According to Rutley, payment options on smartphones such as Apple Pay are making m-commerce a more convenient, reliable and trustworthy way to shop compared with using ‘physical’ money.

‘Mobile technology could hold the answer to encouraging customers to spend larger amounts online,’ says Rutley.

The survey did find out however that few shoppers who bought the considered purchases online encountered any problems, and two thirds (67%) have never experienced any issues when buying online.

According to the research, shoppers said that there are lots of advantages to making purchases online.

Two thirds (67%) of those who prefer to buy online believe it is much quicker and easier than buying in store, and 57% think purchasing online is a great way to properly research a range of options without having to take the time to travel to different stores.

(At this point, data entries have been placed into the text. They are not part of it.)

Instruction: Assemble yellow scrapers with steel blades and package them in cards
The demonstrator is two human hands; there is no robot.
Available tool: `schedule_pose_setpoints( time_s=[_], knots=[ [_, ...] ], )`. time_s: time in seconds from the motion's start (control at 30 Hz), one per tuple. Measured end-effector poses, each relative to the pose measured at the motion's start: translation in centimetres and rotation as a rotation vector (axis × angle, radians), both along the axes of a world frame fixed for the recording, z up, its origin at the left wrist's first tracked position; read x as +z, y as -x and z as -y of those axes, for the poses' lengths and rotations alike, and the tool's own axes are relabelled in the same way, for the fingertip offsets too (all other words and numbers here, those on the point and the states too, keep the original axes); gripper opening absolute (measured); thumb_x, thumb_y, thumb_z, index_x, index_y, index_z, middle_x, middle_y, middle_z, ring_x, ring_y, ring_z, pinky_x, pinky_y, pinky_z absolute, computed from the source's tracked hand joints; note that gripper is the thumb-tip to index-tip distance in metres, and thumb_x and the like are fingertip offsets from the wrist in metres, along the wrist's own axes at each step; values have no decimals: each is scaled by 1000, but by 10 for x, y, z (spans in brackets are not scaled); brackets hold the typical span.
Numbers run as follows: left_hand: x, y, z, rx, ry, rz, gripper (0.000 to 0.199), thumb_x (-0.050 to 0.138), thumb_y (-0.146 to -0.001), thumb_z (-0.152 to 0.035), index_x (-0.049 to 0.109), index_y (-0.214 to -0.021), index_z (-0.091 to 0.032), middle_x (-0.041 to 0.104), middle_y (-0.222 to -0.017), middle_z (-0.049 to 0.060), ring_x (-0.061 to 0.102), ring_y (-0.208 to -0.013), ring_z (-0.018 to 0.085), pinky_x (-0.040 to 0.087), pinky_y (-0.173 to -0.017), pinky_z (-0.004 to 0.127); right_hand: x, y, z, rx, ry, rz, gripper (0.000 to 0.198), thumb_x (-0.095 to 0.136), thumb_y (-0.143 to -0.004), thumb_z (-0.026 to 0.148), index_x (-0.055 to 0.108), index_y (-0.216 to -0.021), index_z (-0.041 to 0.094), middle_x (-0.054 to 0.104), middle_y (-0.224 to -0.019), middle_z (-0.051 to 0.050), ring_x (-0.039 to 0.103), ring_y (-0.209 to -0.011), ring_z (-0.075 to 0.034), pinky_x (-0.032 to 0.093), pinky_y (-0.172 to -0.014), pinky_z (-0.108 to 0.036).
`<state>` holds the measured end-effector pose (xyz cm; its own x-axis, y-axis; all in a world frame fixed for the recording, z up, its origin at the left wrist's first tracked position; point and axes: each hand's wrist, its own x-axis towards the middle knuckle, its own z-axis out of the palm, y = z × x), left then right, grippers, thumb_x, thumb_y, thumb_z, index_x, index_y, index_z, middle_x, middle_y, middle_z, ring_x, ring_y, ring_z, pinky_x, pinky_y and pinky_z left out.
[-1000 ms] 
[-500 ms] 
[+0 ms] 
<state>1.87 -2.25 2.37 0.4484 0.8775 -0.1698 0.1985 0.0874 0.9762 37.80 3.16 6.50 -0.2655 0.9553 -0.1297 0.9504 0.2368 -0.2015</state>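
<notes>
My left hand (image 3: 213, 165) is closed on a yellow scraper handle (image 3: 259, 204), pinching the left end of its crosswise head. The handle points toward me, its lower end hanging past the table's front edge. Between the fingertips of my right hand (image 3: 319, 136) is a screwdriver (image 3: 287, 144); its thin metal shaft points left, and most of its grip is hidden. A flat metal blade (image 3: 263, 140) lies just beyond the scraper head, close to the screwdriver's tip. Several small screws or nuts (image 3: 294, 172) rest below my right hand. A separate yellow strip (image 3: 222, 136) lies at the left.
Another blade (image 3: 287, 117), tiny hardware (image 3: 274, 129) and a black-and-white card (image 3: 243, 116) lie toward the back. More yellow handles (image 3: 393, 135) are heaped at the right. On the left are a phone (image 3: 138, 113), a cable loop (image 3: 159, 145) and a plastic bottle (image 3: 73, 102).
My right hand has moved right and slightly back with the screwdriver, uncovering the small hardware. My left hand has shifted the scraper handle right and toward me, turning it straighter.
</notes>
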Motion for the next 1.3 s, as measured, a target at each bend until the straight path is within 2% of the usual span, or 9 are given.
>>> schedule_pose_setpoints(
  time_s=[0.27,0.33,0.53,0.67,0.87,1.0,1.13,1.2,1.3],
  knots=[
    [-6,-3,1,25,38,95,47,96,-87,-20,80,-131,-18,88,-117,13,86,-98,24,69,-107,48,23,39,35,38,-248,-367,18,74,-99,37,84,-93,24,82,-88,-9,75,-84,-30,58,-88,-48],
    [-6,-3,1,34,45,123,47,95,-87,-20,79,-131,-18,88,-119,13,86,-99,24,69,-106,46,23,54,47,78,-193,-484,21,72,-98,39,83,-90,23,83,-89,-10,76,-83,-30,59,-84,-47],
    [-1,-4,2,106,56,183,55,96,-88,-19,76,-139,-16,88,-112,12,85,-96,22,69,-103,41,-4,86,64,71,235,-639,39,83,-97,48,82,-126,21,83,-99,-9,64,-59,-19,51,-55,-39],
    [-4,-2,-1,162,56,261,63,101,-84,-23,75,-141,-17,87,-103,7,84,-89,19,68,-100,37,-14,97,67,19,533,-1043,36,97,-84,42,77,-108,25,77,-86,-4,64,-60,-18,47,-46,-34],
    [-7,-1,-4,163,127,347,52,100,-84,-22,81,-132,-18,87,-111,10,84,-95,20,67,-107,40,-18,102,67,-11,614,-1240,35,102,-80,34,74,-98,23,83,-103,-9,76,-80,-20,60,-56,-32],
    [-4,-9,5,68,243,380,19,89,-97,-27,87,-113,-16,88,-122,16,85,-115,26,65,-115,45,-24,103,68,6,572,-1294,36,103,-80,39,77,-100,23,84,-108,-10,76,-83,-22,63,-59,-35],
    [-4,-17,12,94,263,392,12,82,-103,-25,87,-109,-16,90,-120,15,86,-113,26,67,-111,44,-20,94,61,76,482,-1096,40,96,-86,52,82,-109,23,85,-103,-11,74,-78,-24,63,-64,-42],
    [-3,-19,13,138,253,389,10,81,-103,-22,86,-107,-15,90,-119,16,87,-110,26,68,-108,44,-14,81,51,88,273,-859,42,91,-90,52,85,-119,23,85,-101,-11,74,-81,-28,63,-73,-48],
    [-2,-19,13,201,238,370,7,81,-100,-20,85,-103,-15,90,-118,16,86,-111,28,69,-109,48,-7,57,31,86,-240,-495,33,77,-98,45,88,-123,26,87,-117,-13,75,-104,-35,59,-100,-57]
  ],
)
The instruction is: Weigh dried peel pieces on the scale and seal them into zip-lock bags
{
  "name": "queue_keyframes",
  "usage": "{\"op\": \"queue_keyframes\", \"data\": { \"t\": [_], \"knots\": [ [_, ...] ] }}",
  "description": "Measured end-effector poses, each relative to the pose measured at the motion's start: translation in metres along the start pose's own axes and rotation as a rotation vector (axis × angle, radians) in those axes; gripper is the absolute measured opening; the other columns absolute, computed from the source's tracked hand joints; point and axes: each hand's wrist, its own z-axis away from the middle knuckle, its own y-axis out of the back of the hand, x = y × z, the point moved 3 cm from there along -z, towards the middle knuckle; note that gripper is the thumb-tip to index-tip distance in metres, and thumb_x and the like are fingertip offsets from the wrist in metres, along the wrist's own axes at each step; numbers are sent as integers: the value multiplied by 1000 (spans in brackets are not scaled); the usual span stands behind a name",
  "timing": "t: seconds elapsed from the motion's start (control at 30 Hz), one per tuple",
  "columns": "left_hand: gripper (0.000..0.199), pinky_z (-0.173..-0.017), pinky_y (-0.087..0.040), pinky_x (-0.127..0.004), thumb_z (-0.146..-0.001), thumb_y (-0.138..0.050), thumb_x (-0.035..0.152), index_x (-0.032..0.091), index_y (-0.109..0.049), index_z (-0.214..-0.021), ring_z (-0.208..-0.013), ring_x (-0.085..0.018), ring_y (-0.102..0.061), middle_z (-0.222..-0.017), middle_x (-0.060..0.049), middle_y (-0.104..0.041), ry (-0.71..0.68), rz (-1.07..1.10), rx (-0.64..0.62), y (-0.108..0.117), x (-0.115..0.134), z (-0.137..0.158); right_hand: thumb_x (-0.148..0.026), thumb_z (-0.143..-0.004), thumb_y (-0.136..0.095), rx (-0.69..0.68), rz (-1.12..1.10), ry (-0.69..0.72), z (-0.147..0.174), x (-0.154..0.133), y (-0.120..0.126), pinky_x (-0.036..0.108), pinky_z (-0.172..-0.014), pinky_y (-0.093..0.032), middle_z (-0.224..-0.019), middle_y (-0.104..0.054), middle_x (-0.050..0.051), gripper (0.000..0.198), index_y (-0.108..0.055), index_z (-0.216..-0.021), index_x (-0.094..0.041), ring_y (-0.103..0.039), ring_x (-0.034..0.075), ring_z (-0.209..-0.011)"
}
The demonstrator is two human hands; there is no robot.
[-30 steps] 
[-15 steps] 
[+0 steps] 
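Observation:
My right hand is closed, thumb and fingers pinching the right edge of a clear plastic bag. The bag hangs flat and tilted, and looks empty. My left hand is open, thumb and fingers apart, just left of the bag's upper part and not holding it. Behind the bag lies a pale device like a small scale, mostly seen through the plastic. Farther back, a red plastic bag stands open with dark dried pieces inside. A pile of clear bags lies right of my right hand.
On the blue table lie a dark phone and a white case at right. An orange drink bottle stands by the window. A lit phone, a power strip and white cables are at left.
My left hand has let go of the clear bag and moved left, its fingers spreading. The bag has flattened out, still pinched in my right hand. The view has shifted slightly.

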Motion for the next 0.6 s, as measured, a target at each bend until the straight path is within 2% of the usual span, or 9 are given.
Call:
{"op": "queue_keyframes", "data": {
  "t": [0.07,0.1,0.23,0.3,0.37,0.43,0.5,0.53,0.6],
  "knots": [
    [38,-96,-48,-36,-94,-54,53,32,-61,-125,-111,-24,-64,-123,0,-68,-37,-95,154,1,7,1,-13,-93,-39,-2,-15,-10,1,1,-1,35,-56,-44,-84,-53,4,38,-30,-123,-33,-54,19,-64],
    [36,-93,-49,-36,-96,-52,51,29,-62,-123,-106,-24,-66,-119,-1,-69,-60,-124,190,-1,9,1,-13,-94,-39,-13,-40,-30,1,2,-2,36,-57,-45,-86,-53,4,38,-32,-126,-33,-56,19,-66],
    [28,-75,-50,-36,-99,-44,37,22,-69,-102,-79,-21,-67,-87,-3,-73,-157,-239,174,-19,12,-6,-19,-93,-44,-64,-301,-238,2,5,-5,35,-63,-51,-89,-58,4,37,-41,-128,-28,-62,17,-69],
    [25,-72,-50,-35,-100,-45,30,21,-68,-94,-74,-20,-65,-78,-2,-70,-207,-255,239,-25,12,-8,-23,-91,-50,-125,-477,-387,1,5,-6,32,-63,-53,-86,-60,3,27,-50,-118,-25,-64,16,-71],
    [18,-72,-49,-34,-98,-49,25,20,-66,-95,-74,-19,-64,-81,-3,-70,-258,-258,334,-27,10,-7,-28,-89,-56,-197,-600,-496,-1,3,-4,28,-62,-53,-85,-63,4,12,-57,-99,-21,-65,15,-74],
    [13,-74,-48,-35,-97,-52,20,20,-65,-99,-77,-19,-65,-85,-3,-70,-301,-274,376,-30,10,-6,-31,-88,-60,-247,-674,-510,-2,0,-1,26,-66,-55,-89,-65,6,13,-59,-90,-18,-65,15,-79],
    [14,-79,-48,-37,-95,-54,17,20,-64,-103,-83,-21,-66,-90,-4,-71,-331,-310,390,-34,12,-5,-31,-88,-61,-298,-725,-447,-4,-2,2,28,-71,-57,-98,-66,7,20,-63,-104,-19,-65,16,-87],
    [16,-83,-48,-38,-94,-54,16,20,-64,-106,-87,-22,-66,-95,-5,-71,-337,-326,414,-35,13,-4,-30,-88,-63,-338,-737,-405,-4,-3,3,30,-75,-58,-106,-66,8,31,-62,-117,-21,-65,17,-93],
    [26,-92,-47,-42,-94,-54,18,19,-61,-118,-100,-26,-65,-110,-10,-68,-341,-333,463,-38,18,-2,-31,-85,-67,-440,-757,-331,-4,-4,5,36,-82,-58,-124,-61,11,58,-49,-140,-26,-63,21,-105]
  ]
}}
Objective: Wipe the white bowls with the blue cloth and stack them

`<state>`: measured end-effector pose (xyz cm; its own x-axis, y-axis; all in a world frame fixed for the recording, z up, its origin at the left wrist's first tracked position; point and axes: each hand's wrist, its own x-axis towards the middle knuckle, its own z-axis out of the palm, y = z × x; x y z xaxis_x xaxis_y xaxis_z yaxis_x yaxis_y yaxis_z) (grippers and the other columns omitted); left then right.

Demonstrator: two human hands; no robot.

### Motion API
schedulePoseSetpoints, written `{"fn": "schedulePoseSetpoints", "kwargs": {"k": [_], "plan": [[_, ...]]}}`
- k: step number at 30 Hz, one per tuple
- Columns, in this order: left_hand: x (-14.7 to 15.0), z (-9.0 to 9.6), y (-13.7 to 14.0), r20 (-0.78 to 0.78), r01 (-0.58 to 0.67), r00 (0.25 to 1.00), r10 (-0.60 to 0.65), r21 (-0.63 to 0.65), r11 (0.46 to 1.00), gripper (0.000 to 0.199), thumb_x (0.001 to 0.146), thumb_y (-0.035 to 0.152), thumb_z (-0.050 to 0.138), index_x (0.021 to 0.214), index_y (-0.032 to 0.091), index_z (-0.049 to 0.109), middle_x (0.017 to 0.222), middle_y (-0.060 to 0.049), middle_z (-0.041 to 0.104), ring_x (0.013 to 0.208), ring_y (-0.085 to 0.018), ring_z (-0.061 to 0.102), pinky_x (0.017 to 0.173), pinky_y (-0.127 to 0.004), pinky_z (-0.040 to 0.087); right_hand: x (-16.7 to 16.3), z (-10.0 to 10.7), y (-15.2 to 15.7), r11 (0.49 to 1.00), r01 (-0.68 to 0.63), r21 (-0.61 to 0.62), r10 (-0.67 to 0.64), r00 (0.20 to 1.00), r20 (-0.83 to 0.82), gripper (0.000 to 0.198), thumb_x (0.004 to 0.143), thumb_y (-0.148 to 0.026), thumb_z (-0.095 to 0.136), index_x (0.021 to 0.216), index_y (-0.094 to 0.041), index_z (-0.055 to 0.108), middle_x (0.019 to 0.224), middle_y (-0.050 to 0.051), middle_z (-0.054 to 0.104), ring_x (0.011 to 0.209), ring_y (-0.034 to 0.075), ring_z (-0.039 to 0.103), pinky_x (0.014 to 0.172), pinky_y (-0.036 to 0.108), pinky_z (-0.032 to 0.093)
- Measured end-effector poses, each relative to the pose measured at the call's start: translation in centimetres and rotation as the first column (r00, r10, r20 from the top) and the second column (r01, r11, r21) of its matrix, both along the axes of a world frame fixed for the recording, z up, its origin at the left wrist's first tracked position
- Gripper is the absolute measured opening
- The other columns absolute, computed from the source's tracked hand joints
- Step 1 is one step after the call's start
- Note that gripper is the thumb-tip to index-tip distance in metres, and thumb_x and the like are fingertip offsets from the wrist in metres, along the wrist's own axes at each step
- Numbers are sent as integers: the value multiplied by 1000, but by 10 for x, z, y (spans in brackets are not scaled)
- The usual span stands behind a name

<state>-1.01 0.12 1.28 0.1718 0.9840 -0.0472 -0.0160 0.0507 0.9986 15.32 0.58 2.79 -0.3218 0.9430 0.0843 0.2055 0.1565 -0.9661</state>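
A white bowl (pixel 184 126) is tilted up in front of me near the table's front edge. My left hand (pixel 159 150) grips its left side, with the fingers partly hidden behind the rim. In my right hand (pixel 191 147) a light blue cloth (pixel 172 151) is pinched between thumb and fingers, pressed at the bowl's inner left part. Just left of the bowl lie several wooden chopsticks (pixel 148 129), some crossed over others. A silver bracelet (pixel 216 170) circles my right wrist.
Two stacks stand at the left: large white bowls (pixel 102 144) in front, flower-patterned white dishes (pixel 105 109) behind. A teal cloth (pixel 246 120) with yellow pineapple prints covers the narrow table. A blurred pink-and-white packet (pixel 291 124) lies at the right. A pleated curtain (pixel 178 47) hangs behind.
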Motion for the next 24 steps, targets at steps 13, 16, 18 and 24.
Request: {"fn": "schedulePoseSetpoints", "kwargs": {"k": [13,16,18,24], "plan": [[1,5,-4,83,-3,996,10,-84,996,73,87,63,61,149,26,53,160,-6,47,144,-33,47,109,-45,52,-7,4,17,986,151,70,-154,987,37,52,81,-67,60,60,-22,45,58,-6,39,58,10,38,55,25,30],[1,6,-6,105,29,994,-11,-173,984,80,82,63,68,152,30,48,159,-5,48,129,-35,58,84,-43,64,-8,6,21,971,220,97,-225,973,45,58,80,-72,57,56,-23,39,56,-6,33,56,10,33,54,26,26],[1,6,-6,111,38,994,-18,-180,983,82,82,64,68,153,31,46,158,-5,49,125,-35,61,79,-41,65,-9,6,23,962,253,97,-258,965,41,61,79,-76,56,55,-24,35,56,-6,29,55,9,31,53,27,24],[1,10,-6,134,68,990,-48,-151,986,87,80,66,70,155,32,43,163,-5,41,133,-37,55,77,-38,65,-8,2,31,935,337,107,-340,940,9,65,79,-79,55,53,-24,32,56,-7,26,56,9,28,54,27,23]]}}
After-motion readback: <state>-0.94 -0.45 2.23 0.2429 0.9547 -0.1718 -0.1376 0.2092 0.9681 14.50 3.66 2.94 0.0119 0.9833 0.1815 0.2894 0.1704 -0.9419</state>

Almost a half of the respondents (45%) said that being able to select delivery times that fit with their busy lifestyle when is a benefit of buying online, while 25% like that they can instantly find out which products are in stock when shopping online.

Rutley said: “Retailers need to be highlighting the benefits of shopping via their online sites – they need to raise awareness about their fast delivery times, the ability to skip the queues, and the time it can save consumers.”

He added: “Customers could also be persuaded to buy online if retailers add to these benefits, perhaps by offering rewards or incentives like interest-free credit or online-only offers. This is also another effective way to build trust and encourage repeat custom.”